_Requirement_: Reproduce the data that follows in its entirety, character for character.

==== Data below

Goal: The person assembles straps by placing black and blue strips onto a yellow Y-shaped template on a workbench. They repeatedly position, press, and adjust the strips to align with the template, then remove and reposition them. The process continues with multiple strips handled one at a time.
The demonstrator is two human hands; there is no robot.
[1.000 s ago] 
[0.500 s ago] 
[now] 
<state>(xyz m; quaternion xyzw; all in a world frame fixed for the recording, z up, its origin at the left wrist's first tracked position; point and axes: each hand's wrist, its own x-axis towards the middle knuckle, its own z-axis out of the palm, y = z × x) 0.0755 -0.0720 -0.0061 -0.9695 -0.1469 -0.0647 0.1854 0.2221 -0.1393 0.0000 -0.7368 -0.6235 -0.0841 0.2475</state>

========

_Answer section_:
Goal: The person assembles straps by placing black and blue strips onto a yellow Y-shaped template on a workbench. They repeatedly position, press, and adjust the strips to align with the template, then remove and reposition them. The process continues with multiple strips handled one at a time.
The demonstrator is two human hands; there is no robot.
[1.000 s ago] 
[0.500 s ago] 
[now] 
<state>(xyz m; quaternion xyzw; all in a world frame fixed for the recording, z up, its origin at the left wrist's first tracked position; point and axes: each hand's wrist, its own x-axis towards the middle knuckle, its own z-axis out of the palm, y = z × x) 0.0755 -0.0720 -0.0061 -0.9695 -0.1469 -0.0647 0.1854 0.2221 -0.1393 0.0000 -0.7368 -0.6235 -0.0841 0.2475</state>

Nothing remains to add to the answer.